Ella cantaba en su mente una canción que no sabía dónde la había oído, sólo sabía que era algo muy significativo lo que la unía a aquella melodía tortuosa en su cabeza. Lo único que podía hacer era sentir unos pocos acordes y unas vagas palabras de ella: "estamos todos aquí porque sólo estamos tú y yo".
A ella le gustaba rememorizar lo inrecodable, aquello que siempre quizo ser y por miedo no lo fue. Cada vez que la noche llegaba su alma estaba agobiada de tanto buscar lo que no sabía qué era, ella creía en tantas cosas, pero en ninguna tanto como sí creía en él, pero ¿quién era él?. En sus sueños se configuraba una larga figura en sombras, antes de dormir trataba de buscarle nombre: Patricio, Alejandro, Carlos... podía llamase de cualquier manera. Pero entre más trataba de recordar quien era antes de que pudiese dormir, menos conseguía esbozar la figura una vez dormida, sólo se repetía la canción que él le cantaba, sólo oía la canción que él inventó para ella alguna vez con una guitarra en mano: "sólo estamos tú y yo".
De día estaba vestida de dolor y nadie se le acercaba o pretendían no darse cuenta, la gente teme a quienes no comprende. Ella buscaba soluciones, quería comprender el mundo, a la gente... pero tanto hablar de materialismo y otros ismos, la no existencia de un dios la puso aún más triste. Sabía que Nietzsche no tenía razón en el fondo de sí y que él se encontró tan sólo como ella. Sabía que el nihilismo no fue tan pesimista cuando los filósofos estuvieron felices, pero que sin embargo habían hallado alguna respuesta en su "nada" o negando la "realidad sustancial". Sabía que esa que salía todos los días a enfrentar el mundo no era ella, sino que la "ella" que buscaba volver a ser lo fue cuando ella ya no lo recordaba.
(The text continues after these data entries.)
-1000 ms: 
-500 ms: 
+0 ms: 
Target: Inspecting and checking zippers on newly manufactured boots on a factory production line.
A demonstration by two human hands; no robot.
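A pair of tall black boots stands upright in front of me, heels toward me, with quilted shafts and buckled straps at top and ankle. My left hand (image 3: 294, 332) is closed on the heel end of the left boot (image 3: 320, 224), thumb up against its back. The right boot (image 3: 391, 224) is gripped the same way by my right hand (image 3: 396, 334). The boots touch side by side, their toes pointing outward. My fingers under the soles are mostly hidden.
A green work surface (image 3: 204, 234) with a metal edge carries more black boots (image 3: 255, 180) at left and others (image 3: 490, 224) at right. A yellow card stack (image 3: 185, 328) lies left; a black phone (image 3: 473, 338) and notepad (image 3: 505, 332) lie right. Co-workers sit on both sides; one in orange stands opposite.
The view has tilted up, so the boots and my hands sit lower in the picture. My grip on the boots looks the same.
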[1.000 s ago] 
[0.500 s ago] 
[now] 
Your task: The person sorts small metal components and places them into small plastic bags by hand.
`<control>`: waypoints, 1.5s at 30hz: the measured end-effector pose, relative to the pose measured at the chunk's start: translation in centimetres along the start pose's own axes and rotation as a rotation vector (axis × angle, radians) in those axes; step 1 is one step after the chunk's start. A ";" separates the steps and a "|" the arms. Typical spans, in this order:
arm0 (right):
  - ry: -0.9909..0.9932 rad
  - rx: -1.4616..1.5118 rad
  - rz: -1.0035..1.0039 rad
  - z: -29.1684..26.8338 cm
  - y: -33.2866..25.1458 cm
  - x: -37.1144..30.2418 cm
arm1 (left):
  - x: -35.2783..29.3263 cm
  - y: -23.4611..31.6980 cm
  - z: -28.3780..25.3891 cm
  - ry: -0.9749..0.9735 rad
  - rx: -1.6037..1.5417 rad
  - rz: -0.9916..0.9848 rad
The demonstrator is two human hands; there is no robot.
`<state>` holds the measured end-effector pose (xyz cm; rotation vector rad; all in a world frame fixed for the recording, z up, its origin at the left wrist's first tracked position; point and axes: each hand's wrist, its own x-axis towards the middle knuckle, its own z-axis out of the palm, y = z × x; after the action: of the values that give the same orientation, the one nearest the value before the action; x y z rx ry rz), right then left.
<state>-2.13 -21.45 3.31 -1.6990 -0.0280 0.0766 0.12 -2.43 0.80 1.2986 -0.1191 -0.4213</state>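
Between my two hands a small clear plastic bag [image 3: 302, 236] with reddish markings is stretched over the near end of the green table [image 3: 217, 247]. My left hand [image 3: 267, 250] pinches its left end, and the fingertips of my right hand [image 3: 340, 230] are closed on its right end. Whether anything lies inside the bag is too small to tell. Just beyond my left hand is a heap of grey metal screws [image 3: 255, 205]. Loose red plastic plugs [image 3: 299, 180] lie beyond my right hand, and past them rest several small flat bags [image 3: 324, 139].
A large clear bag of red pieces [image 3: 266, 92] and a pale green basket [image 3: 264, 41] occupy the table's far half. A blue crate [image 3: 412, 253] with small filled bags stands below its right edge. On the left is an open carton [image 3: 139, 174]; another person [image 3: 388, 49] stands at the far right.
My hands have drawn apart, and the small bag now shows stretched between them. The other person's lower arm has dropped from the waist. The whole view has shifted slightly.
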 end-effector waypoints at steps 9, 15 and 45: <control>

Estando sentada en una plaza, en una banca que estaba bajo un ciruelo, poco a poco volvieron algunos aromas a su mente e imaginó el ciruelo en flor y recordó que él le dijo: "es el árbol de Sakura" y ella dijo que no, el de Sakura era un cerezoy se río de las ocurrencias de él para llamar su atención. Derrepente vio su mano en la de él y cómo ella apoyaba su cabeza en su hombro y cómo él le acariciaba el pelo y luego la miraba y besaba, mientras sentía que su lengua no quería separarse de la de él y que sus manos no querían dejar de acariciarle su cuello y oler su aroma a hombre, siempre era así: hablar de la nada, mirar las estrellas a través del "árbol de Sakura", no desear que el último beso llegue y quedarse con el trago amargo de la despedida. Pero hoy es abril, no hay cerezos en flor, no hay ciruelos en flor, nada está en flor, ni ella misma es ya una flor.
Hoy es abril y el frío nuevamente le pertenece, pero no es el mismo frío que sintió en tiempos anteriores a ella misma, es un frío solo, es un iceberg que siempre aparece en sus sueños en medio de un lago bajo una tormenta, es el frío que no le permite recordar y que a la vez le recuerda una melodía y unas palabras sueltas al viento... es una bufanda color rojo y una canción llamando a la rebelión de los pueblos en que ella comenzó a creer, es una bufanda que voló con una tormenta en junio, es una bufanda que ella comenzó a tejer como Penélope en enero para terminarla recién en abril porque sabía que iba a ser el único regalo. Ahora sólo son sueños de lengua contra lengua y saliba entremezclada, sombras luchando bajo la lluvia, la bufanda empapada, una canción ya nunca más cantada y una guitarra que nunca más pensó en ella en un extraño día en que abril fue lluvioso y no hubo flores de Sakura.